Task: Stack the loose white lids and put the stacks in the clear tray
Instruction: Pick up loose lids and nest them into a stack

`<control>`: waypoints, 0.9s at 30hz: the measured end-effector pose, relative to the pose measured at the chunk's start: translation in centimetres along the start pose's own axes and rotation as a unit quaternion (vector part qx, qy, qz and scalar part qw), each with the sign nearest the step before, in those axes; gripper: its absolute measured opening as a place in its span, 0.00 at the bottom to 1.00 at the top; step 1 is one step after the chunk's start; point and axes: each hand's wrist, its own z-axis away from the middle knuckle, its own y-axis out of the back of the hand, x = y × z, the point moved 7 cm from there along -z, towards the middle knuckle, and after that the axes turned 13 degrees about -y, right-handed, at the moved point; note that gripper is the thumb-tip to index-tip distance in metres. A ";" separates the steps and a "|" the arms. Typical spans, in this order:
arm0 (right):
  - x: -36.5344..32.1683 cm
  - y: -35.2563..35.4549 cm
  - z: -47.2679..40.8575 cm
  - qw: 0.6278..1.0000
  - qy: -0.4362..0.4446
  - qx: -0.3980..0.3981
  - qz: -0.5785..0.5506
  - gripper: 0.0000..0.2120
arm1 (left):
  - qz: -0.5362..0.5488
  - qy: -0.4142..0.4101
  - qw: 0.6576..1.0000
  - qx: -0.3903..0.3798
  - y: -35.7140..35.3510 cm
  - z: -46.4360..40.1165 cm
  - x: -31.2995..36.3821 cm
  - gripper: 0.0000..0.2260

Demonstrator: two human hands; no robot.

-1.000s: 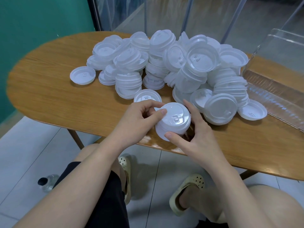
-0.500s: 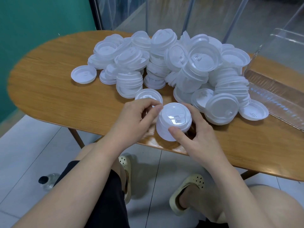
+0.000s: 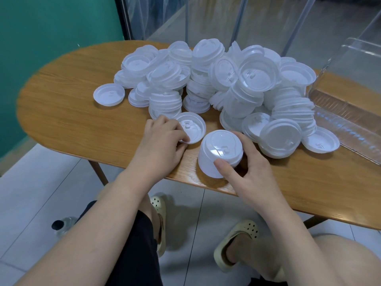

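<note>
From the head view, the person is sitting at a wooden table (image 3: 61, 112) with a heap of loose white lids (image 3: 216, 85) lying at twelve o'clock. The right hand (image 3: 250, 172) is curling round a short stack of lids (image 3: 219, 152) standing near the table's front edge; its grip is closed on the stack, thumb pressing the near wall and fingers wrapping the far side. At nine o'clock of that stack, the left hand (image 3: 162, 141) is lying over a single upturned lid (image 3: 190, 130), fingertips pinching its near rim against the table. One more single lid (image 3: 108, 97) is lying apart at ten o'clock of the heap. The clear tray (image 3: 348, 118) is standing at three o'clock, just beside the heap. Below the table edge, pale clogs (image 3: 237, 244) are resting on the tiled floor (image 3: 37, 193).
</note>
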 end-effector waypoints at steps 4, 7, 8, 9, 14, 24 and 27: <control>-0.3 -0.1 0.1 1.000 0.007 -0.001 -0.020 0.31 | 0.005 -0.001 1.000 0.012 0.4 0.1 0.1 0.02; -0.3 -0.1 0.1 1.000 0.005 -0.003 -0.026 0.31 | 0.033 0.008 0.999 0.029 0.7 0.1 0.0 0.04; -0.3 -0.1 0.0 1.000 0.005 -0.003 -0.026 0.31 | 0.043 0.011 0.998 0.035 0.8 0.1 -0.2 0.05; -0.3 -0.1 0.1 1.000 0.005 -0.003 -0.026 0.30 | 0.053 0.013 0.998 0.041 0.9 0.1 -0.2 0.06; -0.4 0.0 0.1 0.999 0.003 -0.003 -0.034 0.30 | 0.121 0.045 0.988 0.081 1.4 0.2 -0.4 0.09; -0.5 0.1 0.1 1.000 0.002 -0.008 -0.027 0.28 | 0.143 0.072 0.987 0.029 0.6 0.4 -0.4 0.20; -0.6 0.1 0.1 0.999 0.007 -0.007 -0.031 0.28 | 0.154 0.079 0.985 0.023 0.4 0.6 -0.5 0.20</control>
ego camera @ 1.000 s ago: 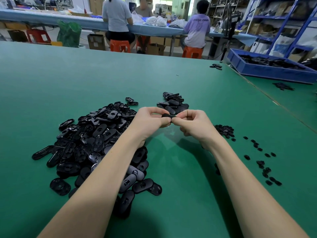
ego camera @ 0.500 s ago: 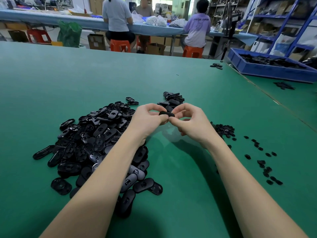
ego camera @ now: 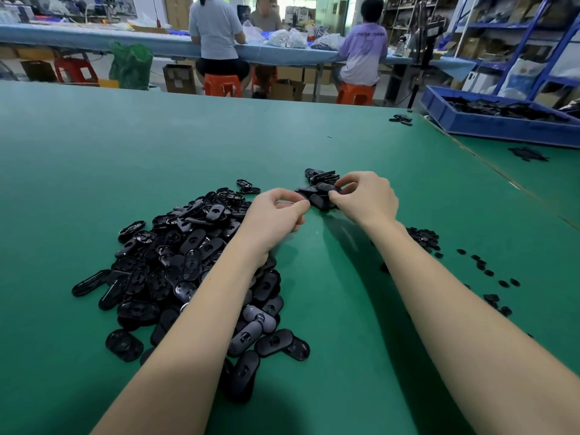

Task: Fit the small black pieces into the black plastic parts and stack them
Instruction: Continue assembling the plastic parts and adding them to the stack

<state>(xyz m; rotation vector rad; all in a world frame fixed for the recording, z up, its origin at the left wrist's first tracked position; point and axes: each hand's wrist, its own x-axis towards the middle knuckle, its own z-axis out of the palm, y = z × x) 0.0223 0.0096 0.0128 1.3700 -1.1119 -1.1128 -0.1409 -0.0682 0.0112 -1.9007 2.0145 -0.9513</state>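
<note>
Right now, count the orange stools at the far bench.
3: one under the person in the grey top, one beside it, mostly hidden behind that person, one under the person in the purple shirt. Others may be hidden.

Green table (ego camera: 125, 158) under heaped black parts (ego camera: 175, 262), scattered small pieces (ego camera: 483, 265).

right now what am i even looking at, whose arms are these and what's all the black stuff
This is one picture from a camera worn on a person's head, looking down at their own bare arms over a green table. The big heap on the left is black oval plastic parts. The scattered dots on the right are the small pieces that fit into them. The right hand pinches a part over the small stack of finished ones. The left hand is curled; whether it holds anything is unclear. Other workers sit at a far bench.
</note>
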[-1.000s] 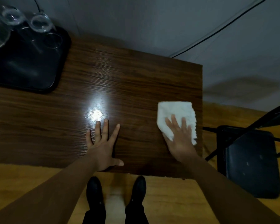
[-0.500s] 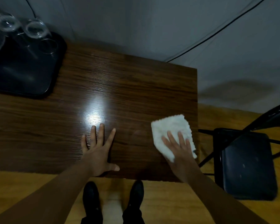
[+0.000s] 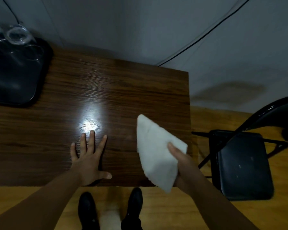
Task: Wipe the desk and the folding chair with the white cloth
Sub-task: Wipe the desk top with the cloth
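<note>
The dark wooden desk point(image 3: 106, 90) fills the middle of the head view. My left hand point(image 3: 88, 156) lies flat on it near the front edge, fingers spread. My right hand point(image 3: 183, 168) grips the white cloth point(image 3: 155, 151) by its right side and holds it lifted over the desk's front right corner, thumb on top. The black folding chair point(image 3: 243, 166) stands on the floor right of the desk, its seat facing up with a few pale specks on it.
A black tray point(image 3: 12, 80) with clear glasses point(image 3: 17, 34) sits at the desk's back left. A black cable point(image 3: 206, 33) runs down the grey wall behind. My black shoes point(image 3: 135, 201) stand on the wooden floor below the desk's front edge.
My right hand pulled the cloth toward the front edge, then closed round it and lifted it off the desk. My left hand stayed flat in place.
</note>
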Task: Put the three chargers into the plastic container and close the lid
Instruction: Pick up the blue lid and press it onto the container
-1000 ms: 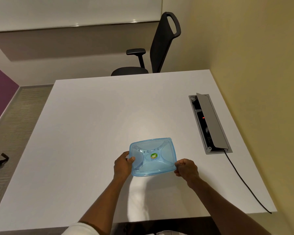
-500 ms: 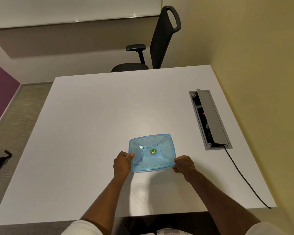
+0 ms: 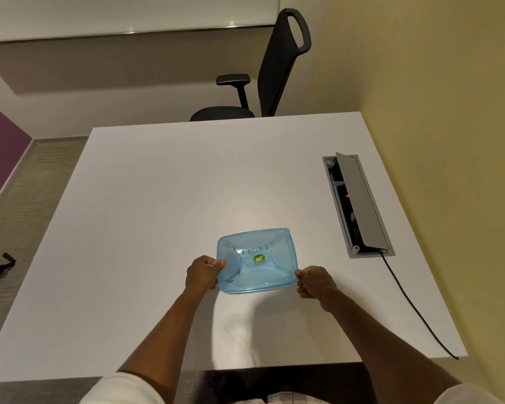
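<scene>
A translucent blue plastic container with its lid on sits on the white table, a green round sticker at the lid's centre. My left hand grips the container's left edge, thumb on the lid. My right hand pinches its near right corner. Pale shapes show faintly through the lid; I cannot tell what they are. No charger lies on the table.
A grey cable box with a raised flap is set into the table at the right, and a black cable runs from it off the near edge. A black office chair stands behind the table. The yellow wall is close on the right.
Both hands keep the same hold on the container. The container and hands sit slightly farther from the near edge as the view shifts a little.
</scene>
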Tool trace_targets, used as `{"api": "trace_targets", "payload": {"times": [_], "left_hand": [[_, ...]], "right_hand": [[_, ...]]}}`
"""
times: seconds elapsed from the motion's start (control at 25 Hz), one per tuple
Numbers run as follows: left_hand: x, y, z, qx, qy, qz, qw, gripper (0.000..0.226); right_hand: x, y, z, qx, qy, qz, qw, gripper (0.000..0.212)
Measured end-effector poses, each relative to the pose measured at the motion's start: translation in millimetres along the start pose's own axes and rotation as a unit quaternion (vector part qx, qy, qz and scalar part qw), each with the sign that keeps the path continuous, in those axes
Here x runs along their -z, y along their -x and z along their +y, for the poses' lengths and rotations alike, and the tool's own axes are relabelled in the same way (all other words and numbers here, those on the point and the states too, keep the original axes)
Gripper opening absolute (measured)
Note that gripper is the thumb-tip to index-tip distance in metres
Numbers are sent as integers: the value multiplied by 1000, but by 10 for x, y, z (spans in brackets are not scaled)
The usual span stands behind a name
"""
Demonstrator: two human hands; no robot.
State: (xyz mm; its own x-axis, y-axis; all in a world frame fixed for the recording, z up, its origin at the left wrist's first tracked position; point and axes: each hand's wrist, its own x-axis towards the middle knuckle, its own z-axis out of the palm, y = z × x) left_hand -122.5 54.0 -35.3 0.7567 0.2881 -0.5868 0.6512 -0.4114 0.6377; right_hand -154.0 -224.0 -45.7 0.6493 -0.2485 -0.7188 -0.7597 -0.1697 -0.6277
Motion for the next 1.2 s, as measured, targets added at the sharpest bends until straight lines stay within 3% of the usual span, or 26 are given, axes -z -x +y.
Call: {"api": "trace_targets", "payload": {"times": [0.12,0.4,0.52,0.96,1.2], "left_hand": [[54,-71,66,-5,-15,-10,1000,30],[19,-241,303,-73,-41,4,996,27],[-7,-339,367,-67,-67,9,995,26],[44,-507,353,-6,35,-15,999,25],[61,-550,386,0,30,-28,999,23]], "right_hand": [[102,-29,-98,17,-13,-23,1000,27],[2,-348,-684,117,53,28,991,20],[-75,-487,-831,114,68,27,991,21],[-173,-739,-886,98,148,66,982,20],[-224,-749,-862,100,159,81,979,19]]}}
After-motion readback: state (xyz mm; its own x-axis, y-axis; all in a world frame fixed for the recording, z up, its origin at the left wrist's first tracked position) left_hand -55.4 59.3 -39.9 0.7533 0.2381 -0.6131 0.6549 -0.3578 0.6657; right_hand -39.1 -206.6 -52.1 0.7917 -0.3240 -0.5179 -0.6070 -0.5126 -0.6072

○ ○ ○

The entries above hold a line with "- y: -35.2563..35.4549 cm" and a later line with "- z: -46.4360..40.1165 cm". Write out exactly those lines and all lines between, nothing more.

  - y: -35.2563..35.4549 cm
  - z: -47.2679..40.8575 cm
  - qw: 0.6278..1.0000
  - qy: -0.4362..0.4446
  - qx: -0.3980..0.3981
  - qz: -0.5785..0.5506
  - gripper: 0.0000..0.2120
arm1 (left):
  - qz: -0.5362..0.5488
  - qy: -0.4142..0.4101
  - qw: 0.6576..1.0000
  - qx: -0.3903..0.3798
  - y: -35.7140..35.3510 cm
  - z: -46.4360..40.1165 cm

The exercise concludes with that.